Figure 6

Figure 6 Minor class splicing knockdown induces DNA damage and cell cycle arrest in human cancer cell lines.

(A) RT-PCR analysis of cell cycle related MIG splicing changes in A549 cells after 72 h treatment with 10 nM ASO. Schematic depictions of the obtained amplicons are shown on the right with the minor intron in red and the upstream and downstream exons coloured blue and orange, respectively.

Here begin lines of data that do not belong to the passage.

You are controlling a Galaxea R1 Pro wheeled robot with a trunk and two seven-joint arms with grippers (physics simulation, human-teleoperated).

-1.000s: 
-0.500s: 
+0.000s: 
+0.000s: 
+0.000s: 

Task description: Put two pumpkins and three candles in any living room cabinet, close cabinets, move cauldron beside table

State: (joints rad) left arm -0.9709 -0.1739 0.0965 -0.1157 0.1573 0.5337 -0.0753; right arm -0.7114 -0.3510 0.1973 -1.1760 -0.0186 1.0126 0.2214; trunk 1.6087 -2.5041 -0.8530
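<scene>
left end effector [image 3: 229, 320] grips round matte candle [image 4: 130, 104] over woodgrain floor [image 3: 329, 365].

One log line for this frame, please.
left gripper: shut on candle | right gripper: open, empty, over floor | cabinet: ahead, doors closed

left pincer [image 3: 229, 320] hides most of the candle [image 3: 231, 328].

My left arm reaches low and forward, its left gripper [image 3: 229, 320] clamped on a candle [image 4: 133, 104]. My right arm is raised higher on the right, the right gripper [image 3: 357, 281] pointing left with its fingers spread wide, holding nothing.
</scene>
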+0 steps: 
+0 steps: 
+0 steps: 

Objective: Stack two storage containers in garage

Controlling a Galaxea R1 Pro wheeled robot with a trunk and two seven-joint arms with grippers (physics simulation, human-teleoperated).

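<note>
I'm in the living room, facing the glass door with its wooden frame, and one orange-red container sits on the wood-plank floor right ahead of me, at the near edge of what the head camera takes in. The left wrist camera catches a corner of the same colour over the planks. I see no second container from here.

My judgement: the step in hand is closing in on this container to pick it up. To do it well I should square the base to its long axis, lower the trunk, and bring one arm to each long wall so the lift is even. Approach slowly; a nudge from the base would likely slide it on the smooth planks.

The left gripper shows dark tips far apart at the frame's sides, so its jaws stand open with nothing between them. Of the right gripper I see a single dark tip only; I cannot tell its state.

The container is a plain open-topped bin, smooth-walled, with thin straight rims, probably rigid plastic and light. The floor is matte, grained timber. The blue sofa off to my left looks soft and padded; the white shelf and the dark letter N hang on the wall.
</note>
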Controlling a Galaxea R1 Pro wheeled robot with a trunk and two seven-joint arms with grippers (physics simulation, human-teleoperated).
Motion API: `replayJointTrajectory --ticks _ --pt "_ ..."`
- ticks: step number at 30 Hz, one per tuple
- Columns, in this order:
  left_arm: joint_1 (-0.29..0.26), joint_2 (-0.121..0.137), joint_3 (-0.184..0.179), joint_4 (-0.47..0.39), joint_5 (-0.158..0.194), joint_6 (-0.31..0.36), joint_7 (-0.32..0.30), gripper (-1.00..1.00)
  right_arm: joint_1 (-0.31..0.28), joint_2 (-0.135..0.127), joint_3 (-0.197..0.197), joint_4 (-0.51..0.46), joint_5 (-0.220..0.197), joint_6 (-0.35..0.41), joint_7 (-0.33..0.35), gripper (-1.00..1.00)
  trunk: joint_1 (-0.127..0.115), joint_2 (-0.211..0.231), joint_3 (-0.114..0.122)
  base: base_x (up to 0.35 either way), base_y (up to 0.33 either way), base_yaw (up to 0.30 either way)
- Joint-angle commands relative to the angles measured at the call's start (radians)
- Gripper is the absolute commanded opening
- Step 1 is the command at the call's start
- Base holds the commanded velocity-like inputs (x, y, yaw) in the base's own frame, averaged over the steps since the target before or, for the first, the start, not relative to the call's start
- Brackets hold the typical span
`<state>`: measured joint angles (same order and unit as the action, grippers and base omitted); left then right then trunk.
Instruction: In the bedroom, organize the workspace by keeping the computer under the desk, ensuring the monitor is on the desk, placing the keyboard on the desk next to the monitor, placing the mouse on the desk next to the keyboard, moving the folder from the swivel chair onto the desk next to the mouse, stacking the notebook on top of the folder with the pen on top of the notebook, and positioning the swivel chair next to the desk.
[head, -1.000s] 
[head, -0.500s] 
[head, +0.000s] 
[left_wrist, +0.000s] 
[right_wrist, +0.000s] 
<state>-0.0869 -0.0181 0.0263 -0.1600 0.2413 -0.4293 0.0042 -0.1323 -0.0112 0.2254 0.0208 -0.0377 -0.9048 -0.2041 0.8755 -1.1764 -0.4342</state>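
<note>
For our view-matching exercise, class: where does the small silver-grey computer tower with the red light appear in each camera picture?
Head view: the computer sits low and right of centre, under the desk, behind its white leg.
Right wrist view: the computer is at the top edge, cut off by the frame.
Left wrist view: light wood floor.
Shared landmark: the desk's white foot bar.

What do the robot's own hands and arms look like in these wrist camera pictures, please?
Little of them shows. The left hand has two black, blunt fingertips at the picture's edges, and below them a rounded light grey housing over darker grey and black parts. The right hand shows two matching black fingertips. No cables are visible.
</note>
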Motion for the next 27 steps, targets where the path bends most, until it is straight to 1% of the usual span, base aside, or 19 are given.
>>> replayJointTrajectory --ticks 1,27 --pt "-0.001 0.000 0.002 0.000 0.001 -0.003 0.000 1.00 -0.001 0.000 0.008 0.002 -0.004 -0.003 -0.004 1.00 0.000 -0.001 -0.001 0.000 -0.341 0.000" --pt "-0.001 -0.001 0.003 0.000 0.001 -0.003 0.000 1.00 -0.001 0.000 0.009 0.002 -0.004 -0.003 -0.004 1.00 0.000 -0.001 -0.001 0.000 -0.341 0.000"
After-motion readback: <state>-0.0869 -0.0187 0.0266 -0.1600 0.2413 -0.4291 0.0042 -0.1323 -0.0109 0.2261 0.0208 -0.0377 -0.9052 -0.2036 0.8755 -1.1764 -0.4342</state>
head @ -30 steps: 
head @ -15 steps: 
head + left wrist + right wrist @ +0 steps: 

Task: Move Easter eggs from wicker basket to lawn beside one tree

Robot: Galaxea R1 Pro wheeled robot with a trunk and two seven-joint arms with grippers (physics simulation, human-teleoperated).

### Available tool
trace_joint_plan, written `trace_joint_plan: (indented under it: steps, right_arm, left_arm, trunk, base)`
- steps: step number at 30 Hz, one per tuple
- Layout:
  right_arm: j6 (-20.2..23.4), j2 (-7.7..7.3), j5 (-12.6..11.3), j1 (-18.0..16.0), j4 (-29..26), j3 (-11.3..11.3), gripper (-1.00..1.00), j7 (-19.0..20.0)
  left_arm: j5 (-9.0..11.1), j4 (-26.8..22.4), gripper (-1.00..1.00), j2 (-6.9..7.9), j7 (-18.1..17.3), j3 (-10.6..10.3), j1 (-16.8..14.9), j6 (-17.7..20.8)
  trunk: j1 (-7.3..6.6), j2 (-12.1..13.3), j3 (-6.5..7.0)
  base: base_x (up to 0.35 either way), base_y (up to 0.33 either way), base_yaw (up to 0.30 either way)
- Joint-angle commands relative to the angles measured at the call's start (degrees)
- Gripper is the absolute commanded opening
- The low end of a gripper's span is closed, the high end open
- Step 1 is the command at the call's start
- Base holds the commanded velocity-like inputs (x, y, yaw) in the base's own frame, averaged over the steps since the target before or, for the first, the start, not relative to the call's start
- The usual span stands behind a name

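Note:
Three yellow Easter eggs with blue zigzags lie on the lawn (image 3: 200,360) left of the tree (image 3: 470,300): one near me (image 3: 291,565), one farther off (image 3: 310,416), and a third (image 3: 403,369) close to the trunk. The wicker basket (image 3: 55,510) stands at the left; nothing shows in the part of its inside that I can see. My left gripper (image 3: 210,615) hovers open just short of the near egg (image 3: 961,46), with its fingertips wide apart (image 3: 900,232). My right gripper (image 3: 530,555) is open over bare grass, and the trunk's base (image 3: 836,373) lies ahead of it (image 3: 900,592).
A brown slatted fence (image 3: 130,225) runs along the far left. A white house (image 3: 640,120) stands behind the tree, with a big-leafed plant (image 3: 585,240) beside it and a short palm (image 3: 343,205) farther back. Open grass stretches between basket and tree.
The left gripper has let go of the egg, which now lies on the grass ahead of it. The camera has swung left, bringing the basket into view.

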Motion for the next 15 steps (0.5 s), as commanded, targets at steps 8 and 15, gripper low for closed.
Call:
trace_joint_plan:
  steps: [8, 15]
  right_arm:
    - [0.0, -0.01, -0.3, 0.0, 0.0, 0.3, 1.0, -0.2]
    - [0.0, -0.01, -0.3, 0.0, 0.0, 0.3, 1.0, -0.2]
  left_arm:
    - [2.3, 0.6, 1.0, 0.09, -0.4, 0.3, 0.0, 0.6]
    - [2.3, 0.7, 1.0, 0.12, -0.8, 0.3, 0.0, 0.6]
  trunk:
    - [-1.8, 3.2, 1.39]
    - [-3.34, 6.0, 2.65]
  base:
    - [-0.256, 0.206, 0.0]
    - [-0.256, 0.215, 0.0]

Exons not separated by a minor intron are grey. (B) Representative FACS plots of yH2AX expression from A549 cells after 72 h treatment with 10 nM ASO. (C) Quantification of yH2AX FACS analysis. Data are represented by the mean ± SEM (n = 4). Significance was assessed by one-way ANOVA with Tukey’s multiple comparison test. (D) Two representative images of 53BP1 staining in A549 cells 72 h after 10 nM ASO treatment. Scale bar is 10 µm. (E) P53 immunoblot of nuclear and cytoplasmic fractions from A549 cells exposed to 10 nM ASO for 72 h (n = 3 biological replicates/condition). (F) Flow cytometry histograms of FITC senescence probe in A549 cells 72 h after 10 nM ASO treatment. (G) Quantification of senescence FACS analysis. MFI = median fluorescence intensity. Data are represented by mean ± SEM (n = 4). Significance was assessed by one-way ANOVA with Tukey’s multiple comparison test. (H) Representative FACS plots of cell cycle analysis from A549 cells after 72 h treatment with 10 nM ASO. Proliferating cells stained for incorporated EdU against total DNA content measured by DAPI. (I) Quantification of FACS cell cycle analysis. Data are represented by mean ± SEM (n = 4). Significance was assessed by one-way ANOVA with Tukey’s multiple comparison test. U12 ASO-treated samples were significantly different to NT ASO samples at two cell cycle stages: S P = 0.0009, G2 P < 0.0001. (J) Quantification of A549 cell growth over 72 h treatment across a titration of U12 ASO (0.625 nM–10 nM) compared to 10 nM non-targeted (NT) ASO. (K) Schematic diagram depicting the sequence of molecular and cellular events linking minor splicing disruption with reduced tumour burden. Data are represented as mean ± SEM (n = 4, 16 images per well, every hour). Source data are available online for this figure.